В один из дней Ифтаха с дочерью привели к старейшине кочевников. Старец был сморщен и костист, лицо его обтянуто пергаментом, и только линия скул сохраняла память о былой силе или коварстве.
В устье пересохшей реки стоял Ифтах перед старцем. Он молчал, ожидая, что скажет ему старейший из кочевников. Старик же, казалось, дремал на сером горбу верблюда — он тоже выжидал, желая услышать вначале слово пришельца. Так и застыли они друг против друга, упорно и терпеливо меряясь силой молчания. Со склонов гор за ними наблюдали костлявые женщины кочевников.
Старик распластался в седле, как ящерица под солнцем. Ифтах, будто окаменев, врос в землю перед верблюдом. У ног его копошилась Питда. Она рылась в песке, пытаясь найти, откуда выходят на свет муравьи. Тишина была неподвижной. Только тени — человек верхом на верблюде и другой — пеший, стоящий вблизи — медленно крались друг за другом, потому что солнце совершало свой неизменный путь на белом высоком небе. Молчание переполнило чашу, и нарушил его прокаленный пустыней голос старейшины:
— Кто ты, пришелец?
— Сын Гилада Гилади, мой господин, — ответил Ифтах, — рожденный ему наложницей-аммонитянкой.

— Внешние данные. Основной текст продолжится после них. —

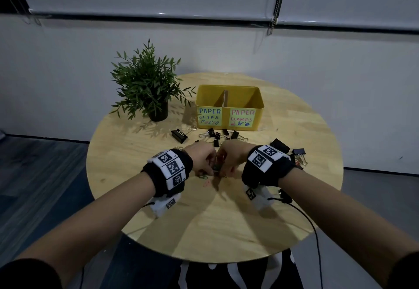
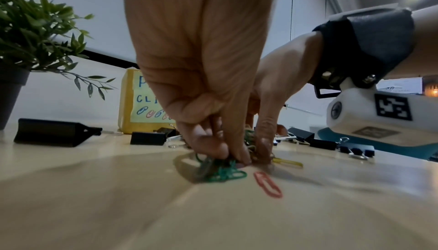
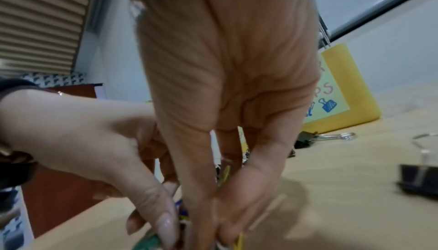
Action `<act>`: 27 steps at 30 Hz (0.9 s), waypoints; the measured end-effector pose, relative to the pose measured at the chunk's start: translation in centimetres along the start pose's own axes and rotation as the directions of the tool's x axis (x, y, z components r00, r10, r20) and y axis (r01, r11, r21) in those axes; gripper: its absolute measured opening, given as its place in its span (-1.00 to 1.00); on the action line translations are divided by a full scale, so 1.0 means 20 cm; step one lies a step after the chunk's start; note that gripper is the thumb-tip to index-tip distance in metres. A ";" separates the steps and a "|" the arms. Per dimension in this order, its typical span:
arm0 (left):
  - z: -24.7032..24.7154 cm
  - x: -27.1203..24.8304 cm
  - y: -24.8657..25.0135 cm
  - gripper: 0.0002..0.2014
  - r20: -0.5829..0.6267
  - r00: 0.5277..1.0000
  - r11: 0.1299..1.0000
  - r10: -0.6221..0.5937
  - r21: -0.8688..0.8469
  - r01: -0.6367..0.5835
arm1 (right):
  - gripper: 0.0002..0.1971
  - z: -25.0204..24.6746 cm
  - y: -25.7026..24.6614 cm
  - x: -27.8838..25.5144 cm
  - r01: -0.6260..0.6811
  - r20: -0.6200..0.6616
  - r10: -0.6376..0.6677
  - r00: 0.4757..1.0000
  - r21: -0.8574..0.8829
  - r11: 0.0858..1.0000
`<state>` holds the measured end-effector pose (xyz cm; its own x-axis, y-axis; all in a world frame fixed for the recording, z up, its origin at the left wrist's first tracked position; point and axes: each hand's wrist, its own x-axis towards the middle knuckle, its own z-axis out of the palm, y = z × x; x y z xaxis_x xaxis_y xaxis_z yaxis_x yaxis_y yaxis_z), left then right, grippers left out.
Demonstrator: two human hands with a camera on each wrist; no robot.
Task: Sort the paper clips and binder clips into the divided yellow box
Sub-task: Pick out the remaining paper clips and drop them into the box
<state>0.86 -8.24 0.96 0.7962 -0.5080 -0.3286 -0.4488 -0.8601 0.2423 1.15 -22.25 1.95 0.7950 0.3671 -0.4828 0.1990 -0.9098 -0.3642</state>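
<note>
At the far left of the round wooden table (image 1: 226,220) stands a potted plant (image 1: 147,84), out of the way of the work, and just right of it a large black binder clip (image 1: 179,135) lies alone. Nearer the person, the left hand (image 1: 201,157) reaches down with its fingertips curled and pinched on a bunch of green paper clips (image 2: 222,172), apparently raking loose clips together so that many can be lifted at once; a red paper clip (image 2: 267,183) lies free just beside the bunch. Directly against it, the right hand (image 1: 231,156) has its fingers pressed down into the same small pile of coloured paper clips, a yellow paper clip (image 3: 224,176) showing between them, so the two hands meet fingertip to fingertip, closing on the pile from both sides. Behind the hands sits the divided yellow box (image 1: 229,107), its left half labelled for paper clips and its right for clamps, both compartments seemingly empty, with small binder clips (image 1: 217,135) scattered along its front. More binder clips (image 1: 294,155) lie at the right. The room is dim, with a plain pale wall, lowered blinds above and a dark floor
</note>
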 end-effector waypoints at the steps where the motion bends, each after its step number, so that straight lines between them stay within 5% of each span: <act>1: -0.01 0.01 0.00 -0.71 0.009 1.000 1.000 0.006 0.012 -0.006 | -0.68 -0.01 0.00 0.01 -0.003 0.008 0.003 1.000 0.007 1.000; 4: -0.03 0.02 -0.01 -0.60 0.009 1.000 1.000 0.026 0.008 -0.026 | -0.74 -0.05 0.00 0.03 0.012 0.029 -0.013 0.999 0.047 0.999; 9: -0.12 0.00 -0.09 -0.84 -0.003 0.999 0.978 0.052 -0.201 -0.052 | -0.89 -0.16 0.03 0.04 0.081 0.020 -0.087 0.996 0.211 0.974; 13: -0.31 0.01 -0.13 -0.92 -0.218 0.976 0.949 -0.016 -0.311 -0.054 | -0.86 -0.36 0.04 0.03 0.163 -0.249 -0.081 0.965 0.328 0.930; 18: -0.51 0.09 -0.20 -0.82 -0.469 0.861 0.912 -0.196 -0.409 -0.015 | -0.85 -0.48 0.04 0.11 0.395 -0.649 0.057 0.759 0.528 0.752; 22: -0.52 0.18 -0.24 -0.77 -0.564 0.766 0.873 -0.308 -0.487 -0.007 | -0.97 -0.46 0.04 0.26 0.433 -0.789 0.151 0.595 0.473 0.768; 25: -0.49 0.27 -0.24 -0.73 -0.617 0.684 0.853 -0.389 -0.522 0.013 | -0.94 -0.43 0.08 0.39 0.340 -0.800 0.121 0.587 0.380 0.860; 27: -0.48 0.32 -0.25 -0.73 -0.652 0.626 0.834 -0.427 -0.552 -0.006 | -0.66 -0.42 0.10 0.43 0.286 -0.787 0.116 0.606 0.352 0.891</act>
<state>12.09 -6.82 6.47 0.9550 0.0791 0.2859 -0.1548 -0.6893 0.7078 13.14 -22.52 3.69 0.9558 -0.0358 0.2919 0.2030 -0.6378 -0.7430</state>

— Что мне имя твое и имя отца. Я спрашиваю: кто ты, пришелец.
— Я пришелец, как ты сам изволил сказать, мой господин.
— Зачем же ты явился сюда? Кто послал тебя — Аммон или Израиль, чтобы ты ходил среди нас, а потом отдал в руки ищущих нашей крови?
— Нет мне доли в Израиле и нет удела в Аммоне.
— Так выходит, ты изуверился в жизни, пришелец. Глаза твои обращены внутрь как у людей, потерявших надежду. Кому ты служишь?
— Не Милькому.
— Кому ты служишь?
— Элохим, Богу волков, которые рыщут ночами в пустыне. По образу ненависти Его я создан.
— А девочка?
— Это Питда, моя дочь. Она с каждым днем становится все больше и больше похожа на пустыню.
— Я вижу, ты человек отчаянный и способный к войне. Ты будешь вместе с нами грабить и убивать, как все наши мужчины. Готовься, выходим, как только стемнеет.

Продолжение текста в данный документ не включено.